Fair Fashion: Textiler Einklang mit sich selbst

Fair Fashion: Textiler Einklang mit sich selbst

Fair Fashion hat in den letzten Jahren mit beeindruckenden Wachstumsraten eine beachtliche Entwicklung vollzogen: Modemessen bieten Extra-Plattformen für fair produzierte Mode an; erste Fair Fashion-Marken haben sich sogar in traditionellen Modehäusern etabliert; etliche Bloggerinnen pushen das Segment mit topmodischen Styles; engagierte Käufer(innen) tragen fair produzierte mit großer Loyalität. Jetzt steht das Marketing der Fair Fashion-Spezialisten vor einer neuen Herausforderung, um in weitere, pragmatischere Käuferkreise vorzustoßen: sie brauchen einen emotionalen Mehrwert und nicht nur einen rational wirksamen Appell an das gute Gewissen.

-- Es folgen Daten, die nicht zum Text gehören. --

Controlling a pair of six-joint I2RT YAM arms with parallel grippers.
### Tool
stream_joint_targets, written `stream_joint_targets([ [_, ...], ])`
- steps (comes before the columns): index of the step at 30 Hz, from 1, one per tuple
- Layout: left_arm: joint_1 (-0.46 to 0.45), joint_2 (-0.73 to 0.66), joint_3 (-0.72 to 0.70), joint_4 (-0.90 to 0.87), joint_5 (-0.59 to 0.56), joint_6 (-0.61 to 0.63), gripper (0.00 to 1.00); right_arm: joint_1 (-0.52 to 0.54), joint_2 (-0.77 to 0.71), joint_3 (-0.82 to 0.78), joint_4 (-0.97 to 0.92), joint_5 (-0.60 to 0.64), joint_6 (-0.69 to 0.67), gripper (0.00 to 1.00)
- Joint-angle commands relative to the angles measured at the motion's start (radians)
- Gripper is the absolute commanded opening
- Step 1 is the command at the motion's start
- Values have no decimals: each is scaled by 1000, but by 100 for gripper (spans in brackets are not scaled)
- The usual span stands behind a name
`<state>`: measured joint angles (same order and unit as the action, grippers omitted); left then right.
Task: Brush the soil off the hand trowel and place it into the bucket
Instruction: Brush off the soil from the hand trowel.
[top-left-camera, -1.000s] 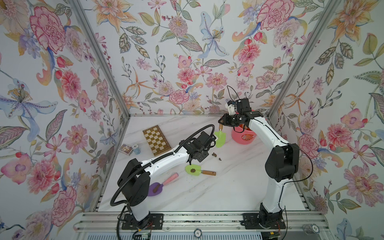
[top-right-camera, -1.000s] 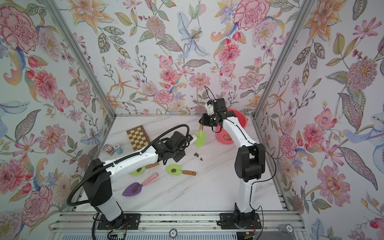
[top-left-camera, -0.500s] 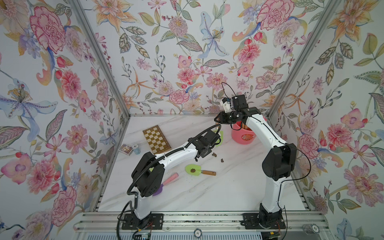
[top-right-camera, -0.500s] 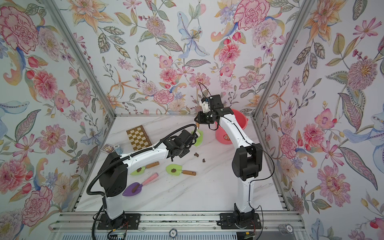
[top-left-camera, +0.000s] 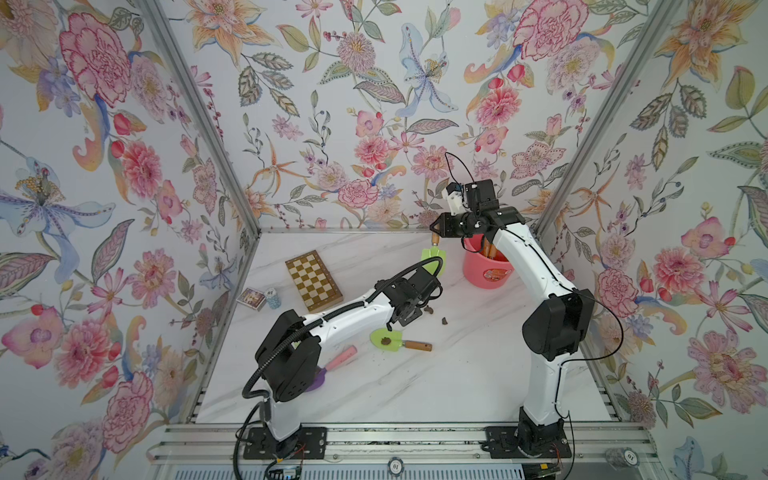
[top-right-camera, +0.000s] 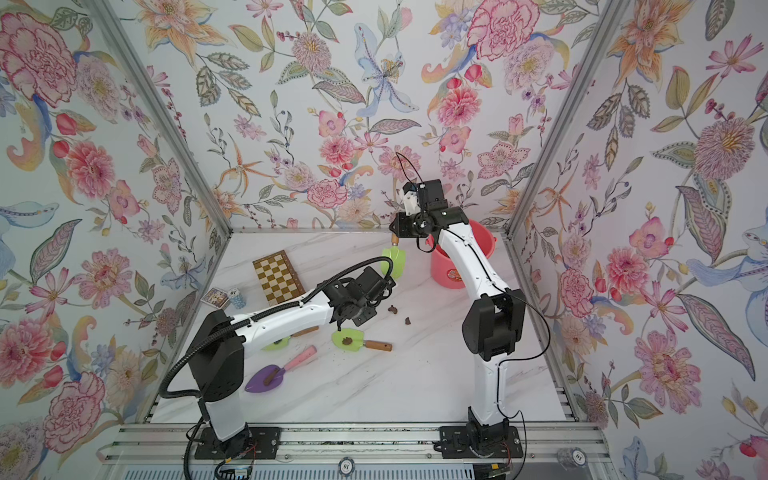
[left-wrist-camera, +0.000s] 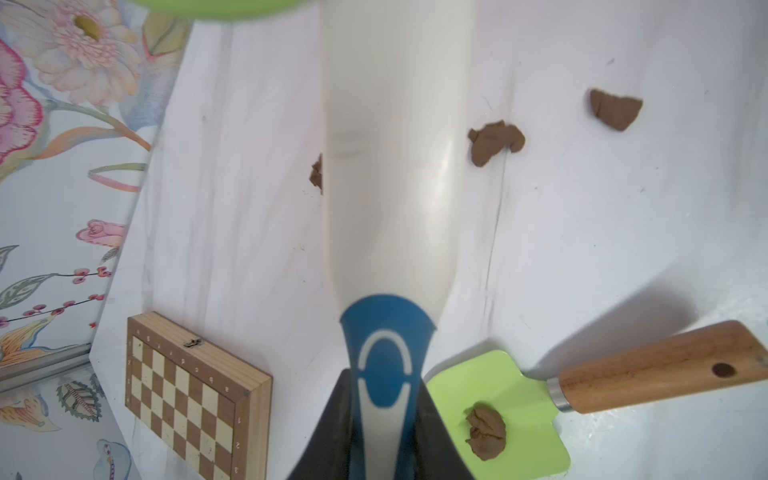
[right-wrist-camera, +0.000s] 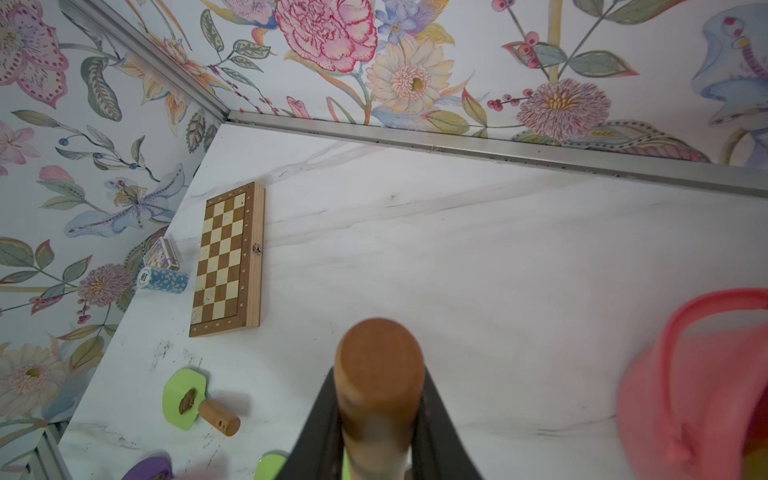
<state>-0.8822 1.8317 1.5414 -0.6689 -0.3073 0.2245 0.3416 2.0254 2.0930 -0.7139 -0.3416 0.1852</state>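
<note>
**Brush pass on the held trowel, bucket just beside it**

Far left: folding wooden chessboard (top-left-camera: 313, 280) lies flat, clear of the work.

Centre: left gripper (left-wrist-camera: 384, 399) is clamped on the blue-and-white plastic brush (left-wrist-camera: 390, 166), head aimed at a blurred green blade at the frame edge. Can't tell if it touches. On the white marble table (top-left-camera: 415, 395) sit loose lumps of dark brown clay-like soil (top-left-camera: 429, 309). A second lime-green trowel (top-left-camera: 388, 338) lies flat with a lump on its blade.

Right: right gripper (top-left-camera: 434, 232) is closed around the wooden handle of the lime-green hand trowel (top-left-camera: 432, 252). Its blade hangs down over the table, just beside the round coral-pink plastic bucket (top-left-camera: 486, 274), not over it.

My read is that brushing is in hand:
- Stroke from handle to tip, lightly, so the handle doesn't twist in the jaws.
- Stay over the table so crumbs miss the bucket.
- Check both faces.
- Then lift over the rim, blade first.
</note>
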Motion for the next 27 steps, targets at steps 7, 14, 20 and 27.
stream_joint_targets([
  [7, 45, 30, 136, 37, -45, 101, 0, 76, 10, 28, -34, 76, -38, 12],
  [14, 62, -1, 61, 35, -62, 61, 0, 33, 17, 84, -33, 108, -22, 12],
  [20, 87, -97, -32, 25, -70, 4, 0, -43, -1, 72, -33, 89, -17, 12],
  [27, 67, -188, 9, 28, -52, 27, 0, -35, 46, 82, -33, 38, -18, 12],
])
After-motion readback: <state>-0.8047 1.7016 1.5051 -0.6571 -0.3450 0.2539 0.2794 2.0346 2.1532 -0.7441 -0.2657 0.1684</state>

Kaum ein anderer Markt steht so stark im Spannungsfeld zwischen Wünschen und Ängsten wie der für Mode:

– Auf der einen Seite will man mit Mode spielen und eine große individuelle Beweglichkeit erzielen – andererseits limitiert das Bedürfnis nach gesellschaftlicher Anerkennung diesen Spielraum und erzwingt im Alltag Anpassungen an den modischen Mainstream.

 

– Auf der einen Seite setzen die Modemacher bei den Kundinnen schier grenzenlose Fantasien, Leidenschaften und Träume für die eigene Selbstgestaltung frei – andererseits begrenzen kleine Budgets und politische Korrektheit das Ausleben einer rauschhaften Lust an modischer Veränderung, die durch immer schnellere Trendwechsel dauerbefeuert wird.

Im Segment der Fair Fashion spitzen sich diese Spannungsfelder weiter zu – nicht nur weil fair produzierte Mode teurer ist und damit einem modischen Dauer-Kaufrausch monetäre Grenzen setzt; zusätzlich erschwerend kommt hinzu, dass das Gebot der Nachhaltigkeit nicht nur für die Produktion, sondern auch für das Tragen der Klamotten gilt: bevor was Neues in den Schrank kommt, sollte Altes erst mal “aufgetragen“ werden. Das klingt weder sexy noch nach Spaß, sondern nach Umsatzkiller.

Für das Marketing von Fair Fashion wird es zukünftig immer wichtiger werden, diesen Konflikt aufzulösen. Es muss gelingen, die Urfunktion von Mode, nämlich Spaß an der individuellen Selbstkonturierung, neu zu interpretieren und positiv gegen die permanente modische Neuerfindung abzugrenzen. Es geht darum, eine besondere emotionale Qualität von Fair Fashion zu definieren, die über rationale Einsichten und gute Absichten weit hinausgeht.

Der Schlüssel dazu liegt in einer umfassenderen Definition von Individualität: sie erkennt man nicht nur am modischen Geschmack, sondern auch an den persönlichen Werten und Überzeugungen. Die wahre individuelle Eigenart beweist sich daran, vollständig eins zu sein mit seinen innersten Überzeugungen.

Der besondere Nutzen von Fair Fashion liegt also darin, dass sie auf der emotionalen und ideellen Ebene das Gefühl bestärkt, vollständig eins zu sein mit sich selbst: mit seinen Werten, mit seinem modischen Geschmack. In Fair Fashion verschmelzt man also geradezu mit seinen ureigenen Überzeugungen für eine bessere Welt – individueller geht es nicht.

Das hat Konsequenzen für das Marketing. Während das werbliche Erfolgsrezept für Mode – grob vereinfacht – „Geiles Model in geiler Klamotte“ lautet, geht es bei Fair Fashion zusätzlich um eine Haltung, die mit einem klaren Zusatznutzen zu verbinden ist: überlegenes, wahres Wohlgefühl, das von innen kommt. Denn wirklich wohlfühlen kann man sich nur in Klamotten, die nicht nur mit dem eigenen Modegeschmack, sondern auch mit der eigenen Überzeugung vollständig in Einklang stehen. Die Marke, die diese Haltung als erstes und am besten auf den Punkt bringt, schlägt ein nachhaltiges emotionales Band zu ihren Kunden.